GIVEN DATA
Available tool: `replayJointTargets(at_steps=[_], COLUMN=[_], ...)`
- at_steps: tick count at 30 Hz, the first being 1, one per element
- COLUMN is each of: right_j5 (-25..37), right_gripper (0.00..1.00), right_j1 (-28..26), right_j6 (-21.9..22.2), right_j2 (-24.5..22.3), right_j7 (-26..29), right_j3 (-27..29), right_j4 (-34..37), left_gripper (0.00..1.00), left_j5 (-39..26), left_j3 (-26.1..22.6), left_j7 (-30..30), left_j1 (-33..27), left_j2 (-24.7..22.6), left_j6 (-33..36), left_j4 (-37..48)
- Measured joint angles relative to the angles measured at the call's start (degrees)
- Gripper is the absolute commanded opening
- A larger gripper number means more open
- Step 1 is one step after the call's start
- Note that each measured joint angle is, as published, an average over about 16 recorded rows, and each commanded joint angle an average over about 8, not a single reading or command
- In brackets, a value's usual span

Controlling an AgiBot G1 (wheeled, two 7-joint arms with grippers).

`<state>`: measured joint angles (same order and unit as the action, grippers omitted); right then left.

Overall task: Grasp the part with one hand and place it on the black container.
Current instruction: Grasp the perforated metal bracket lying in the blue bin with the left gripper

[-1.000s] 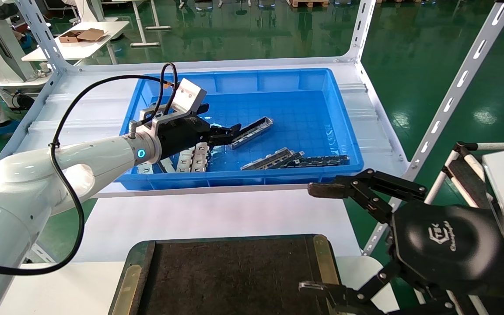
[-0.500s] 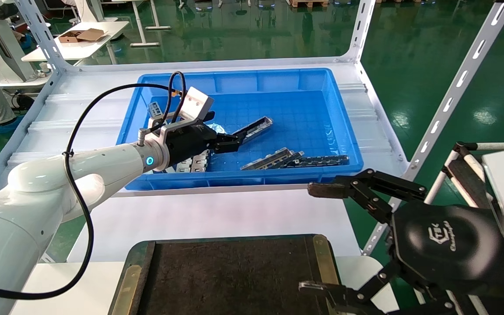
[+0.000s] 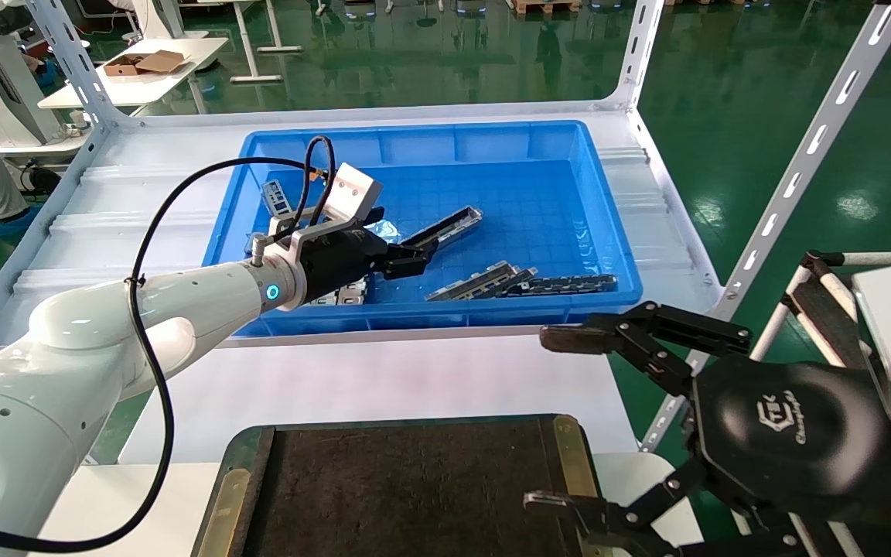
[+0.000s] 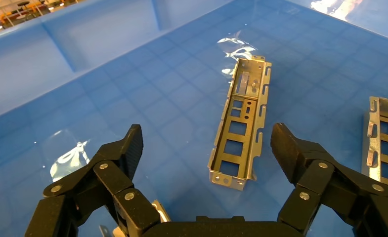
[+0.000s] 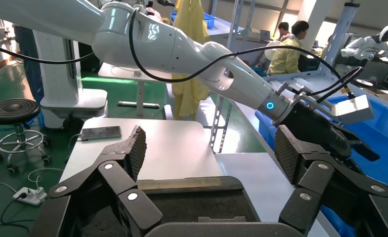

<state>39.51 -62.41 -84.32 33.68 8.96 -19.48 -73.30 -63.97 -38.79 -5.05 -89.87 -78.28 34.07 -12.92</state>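
Note:
The part, a narrow grey metal channel with slotted walls, lies on the floor of the blue bin. My left gripper is open and empty inside the bin, just short of the part's near end. In the left wrist view the part lies ahead of my left gripper, between the lines of the two spread fingers and nearer one of them, untouched. The black container sits at the near table edge. My right gripper hangs open and empty over the container's right side; it also shows in the right wrist view.
More channels and darker slotted bars lie at the bin's front right. Flat silver plates lie under the left wrist. Another channel lies beside the part. White rack posts stand at the right.
My left arm has shifted toward the bin's front, and its open gripper has moved slightly nearer me. The part and the right arm have not moved.

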Motion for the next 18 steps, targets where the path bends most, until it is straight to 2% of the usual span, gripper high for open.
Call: replayJointTargets(at_steps=[18], right_j5=[0.0], right_gripper=[0.0], right_j1=[0.0], right_j6=[0.0], right_j2=[0.0], right_j7=[0.0], right_j3=[0.0], right_j4=[0.0], left_gripper=[0.0], left_j5=[4.3], left_j3=[-6.2], left_j7=[2.6], left_j1=[0.5], left_j2=[0.1], left_j6=[-2.4], left_j4=[-1.5])
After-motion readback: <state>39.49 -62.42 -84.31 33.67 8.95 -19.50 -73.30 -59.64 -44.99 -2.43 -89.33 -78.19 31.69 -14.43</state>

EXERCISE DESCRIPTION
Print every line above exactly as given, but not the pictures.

RESPONSE TO THE EXERCISE
Available tool: `replayJointTargets(at_steps=[_], COLUMN=[_], ...)`
- at_steps: tick count at 30 Hz, the first being 1, one per element
- COLUMN is each of: right_j5 (-25..37), right_gripper (0.00..1.00), right_j1 (-28..26), right_j6 (-21.9..22.2), right_j2 (-24.5..22.3), right_j7 (-26..29), right_j3 (-27..29), right_j4 (-34..37), left_gripper (0.00..1.00), left_j5 (-39..26), left_j3 (-26.1..22.6), left_j7 (-30..30), left_j1 (-33..27), left_j2 (-24.7..22.6), left_j6 (-33..36), left_j4 (-37..48)
- Measured joint angles relative to the angles measured at the call's start (degrees)
- Gripper is the absolute commanded opening
- A larger gripper number means more open
- Step 1 is one step after the call's start
- Note that each measured joint angle is, as published, an average over about 16 recorded rows, and each commanded joint angle an average over about 8, not a single reading or command
- In brackets, a value's usual span

Controlling an AgiBot G1 (wheeled, two 7-joint arms with grippers).

`<state>`: measured joint angles (same order and unit as the action, grippers omitted); right then left.

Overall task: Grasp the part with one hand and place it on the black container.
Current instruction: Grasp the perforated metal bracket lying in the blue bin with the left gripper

[-1.000s] 
[-0.500s] 
[+0.000s] 
[+0.000s] 
[+0.000s] 

<state>39.51 -62.41 -84.32 33.68 8.96 -19.48 -73.30 -63.97 -38.79 -5.05 -89.87 -78.28 34.07 -12.92</state>
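Note:
The part, a narrow grey metal channel with slotted walls, lies on the floor of the blue bin. My left gripper is open and empty inside the bin, just short of the part's near end. In the left wrist view the part lies ahead of my left gripper, between the lines of the two spread fingers and nearer one of them, untouched. The black container sits at the near table edge. My right gripper hangs open and empty over the container's right side; it also shows in the right wrist view.
More channels and darker slotted bars lie at the bin's front right. Flat silver plates lie under the left wrist. Another channel lies beside the part. White rack posts stand at the right.
My left arm has shifted toward the bin's front, and its open gripper has moved slightly nearer me. The part and the right arm have not moved.
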
Motion for the next 18 steps, targets where the path bends most, until it is straight to 2% of the usual span, gripper high for open.
Call: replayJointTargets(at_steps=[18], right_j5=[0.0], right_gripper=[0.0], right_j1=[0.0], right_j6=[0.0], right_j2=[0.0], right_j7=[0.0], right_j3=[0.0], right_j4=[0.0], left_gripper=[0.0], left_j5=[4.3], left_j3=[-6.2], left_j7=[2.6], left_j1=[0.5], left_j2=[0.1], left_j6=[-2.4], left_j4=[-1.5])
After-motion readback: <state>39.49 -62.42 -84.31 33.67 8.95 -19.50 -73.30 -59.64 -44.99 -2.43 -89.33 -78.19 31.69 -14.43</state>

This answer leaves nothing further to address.